C’est son anniversaire au père fantôme. Son demi-siècle. J’ai pleuré dans le RER, avec la même intensité qu’avant, mais la tonalité n’était pas la même. J’ai pleuré tous leurs manques, toute leur Absence. J’ai pleuré sans m’arrêter dans ce train. Les lunettes de soleil sur les yeux, j’ai lâché tout ce que je pouvais avoir en trop sur le coeur. Je me foutais du mascara et de ses sillages sur les joues, des yeux rougis et du nez qui coule. J’en avais rien à secouer du regard de l’homme au fond, ni de celui de la jeune mère de famille. Gare de Lyon, Nation, et les autres stations ont défilé. J’allais en direction d’une journée compliquée, difficile à gérer, pleine de tensions.

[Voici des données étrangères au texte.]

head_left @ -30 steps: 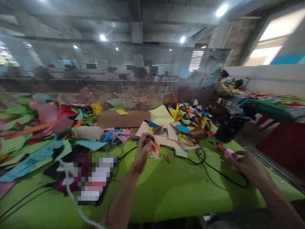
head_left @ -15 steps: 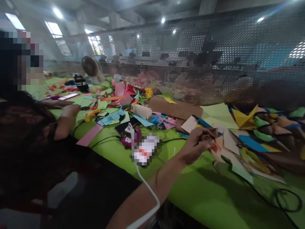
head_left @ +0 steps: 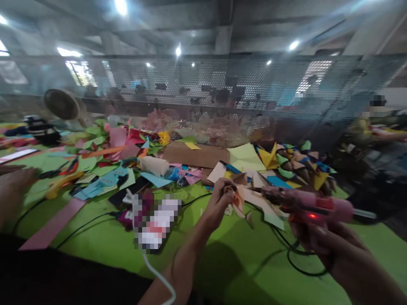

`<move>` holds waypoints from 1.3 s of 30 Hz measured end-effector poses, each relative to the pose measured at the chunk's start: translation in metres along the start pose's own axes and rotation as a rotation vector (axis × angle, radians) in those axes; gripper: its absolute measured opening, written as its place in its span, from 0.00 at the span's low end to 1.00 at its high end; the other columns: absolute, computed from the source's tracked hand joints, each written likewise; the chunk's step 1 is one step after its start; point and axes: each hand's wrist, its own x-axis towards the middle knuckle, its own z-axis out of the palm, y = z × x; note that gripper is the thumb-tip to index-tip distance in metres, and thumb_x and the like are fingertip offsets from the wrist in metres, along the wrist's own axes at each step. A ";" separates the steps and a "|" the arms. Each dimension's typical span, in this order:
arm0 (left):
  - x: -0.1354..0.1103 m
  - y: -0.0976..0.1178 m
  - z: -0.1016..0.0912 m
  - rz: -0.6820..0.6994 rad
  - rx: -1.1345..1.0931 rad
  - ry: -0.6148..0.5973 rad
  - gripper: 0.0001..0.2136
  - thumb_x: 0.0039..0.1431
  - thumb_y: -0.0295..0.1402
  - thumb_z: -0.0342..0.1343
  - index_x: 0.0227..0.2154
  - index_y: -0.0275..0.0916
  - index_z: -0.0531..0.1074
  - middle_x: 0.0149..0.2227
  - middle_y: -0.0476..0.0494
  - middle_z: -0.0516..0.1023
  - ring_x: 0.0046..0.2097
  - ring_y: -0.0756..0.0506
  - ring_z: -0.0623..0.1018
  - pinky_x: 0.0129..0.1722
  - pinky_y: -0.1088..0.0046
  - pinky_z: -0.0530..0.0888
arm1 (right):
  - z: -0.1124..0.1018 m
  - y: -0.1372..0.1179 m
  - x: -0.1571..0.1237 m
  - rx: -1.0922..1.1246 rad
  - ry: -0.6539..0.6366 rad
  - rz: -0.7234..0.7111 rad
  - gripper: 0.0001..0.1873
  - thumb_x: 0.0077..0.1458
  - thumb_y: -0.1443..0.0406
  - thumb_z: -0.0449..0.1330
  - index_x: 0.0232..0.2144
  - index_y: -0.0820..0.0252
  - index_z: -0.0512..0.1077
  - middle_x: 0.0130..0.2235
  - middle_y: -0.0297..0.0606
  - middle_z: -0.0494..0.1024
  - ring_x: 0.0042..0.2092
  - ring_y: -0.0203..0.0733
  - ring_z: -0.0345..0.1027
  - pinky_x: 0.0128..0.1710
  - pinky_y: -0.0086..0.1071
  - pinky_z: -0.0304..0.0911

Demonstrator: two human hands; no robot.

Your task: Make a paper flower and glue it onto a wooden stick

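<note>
My left hand pinches a folded peach-coloured paper piece above the green table. In my right hand is a pink hot glue gun, gripped by its handle, with a small red light lit. The gun's nozzle points left, close to the paper piece; whether they touch is too blurred to tell. A clear glue stick pokes out of the gun's back end. Pale paper sheets lie just behind the paper piece.
A phone and a magenta power strip with cords lie left of my left forearm. Coloured paper scraps and folded paper shapes line the back, before a perforated screen. A co-worker's hand rests far left.
My view has swung to the right. My right hand has come into view with the glue gun, its nozzle near the paper piece. My left hand still holds that piece.
</note>
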 end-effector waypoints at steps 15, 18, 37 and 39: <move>0.000 -0.010 -0.002 -0.041 -0.007 -0.016 0.12 0.62 0.44 0.50 0.40 0.41 0.67 0.39 0.45 0.70 0.42 0.43 0.70 0.44 0.69 0.67 | 0.050 -0.041 -0.006 -0.095 -0.210 -0.187 0.22 0.52 0.48 0.65 0.41 0.57 0.79 0.36 0.42 0.82 0.38 0.52 0.75 0.36 0.38 0.74; 0.000 -0.010 -0.002 -0.045 -0.030 -0.017 0.13 0.63 0.45 0.50 0.40 0.41 0.67 0.39 0.46 0.69 0.42 0.44 0.69 0.43 0.70 0.66 | 0.052 -0.041 -0.005 -0.147 -0.224 -0.255 0.22 0.55 0.50 0.63 0.46 0.57 0.78 0.39 0.42 0.82 0.41 0.52 0.76 0.41 0.39 0.74; -0.002 -0.012 -0.001 -0.046 -0.119 -0.036 0.11 0.63 0.43 0.51 0.40 0.41 0.67 0.37 0.47 0.69 0.41 0.46 0.69 0.42 0.72 0.66 | 0.054 -0.028 -0.004 -0.318 -0.230 -0.366 0.12 0.63 0.55 0.56 0.38 0.57 0.71 0.39 0.40 0.76 0.40 0.46 0.72 0.40 0.34 0.68; -0.002 -0.012 -0.001 -0.051 -0.126 -0.041 0.11 0.64 0.43 0.51 0.41 0.41 0.67 0.37 0.48 0.68 0.41 0.46 0.69 0.42 0.72 0.65 | 0.053 -0.029 -0.004 -0.330 -0.221 -0.363 0.13 0.63 0.54 0.57 0.38 0.57 0.72 0.39 0.40 0.76 0.39 0.46 0.72 0.39 0.33 0.68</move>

Terminus moins une station. Je me suis ramassée du siège, me suis levée. Mais la distance entre les stations de RER et celles du métro ne sont pas les mêmes. Noël a été mon dernier vrai passage chez eux. J’avais oublié avec le temps, alors devant les portes j’ai observé ma silhouette à la dérobée. Il fallait que ça se passe bien. Pour lui et pour eux. Pour moi ensuite. Nous sommes radicalement différents tous les quatre, mais tellement semblables tous les deux. Ce père qui a manqué, il ne devait pas ressentir ni subir mon absence en retour.

Les portes se sont enfin ouvertes. J’ai reniflé, peu élégante et ai monté les marches une par une, peu pressée. Au guichet, ce dimanche matin, il y avait deux femmes brunes. Ramassant mes lunettes sur mes cheveux, j’ai demandé à la plus vieille si mon mascara avait coulé. Elle m’a proposé de lui faire confiance, alors vous comprenez, j’ai dit oui. Elle m’a tendu un mouchoir par le petit tiroir sous le guichet, comme à la Poste, et de derrière la vitre, elle m’a montré où étaient les traces noires. Elle a mimé les gestes qu’il fallait que je fasse pour ôter toutes les traces de tristesse et de solitude.

Je devais être belle et souriante pour ce demi-siècle de paternité.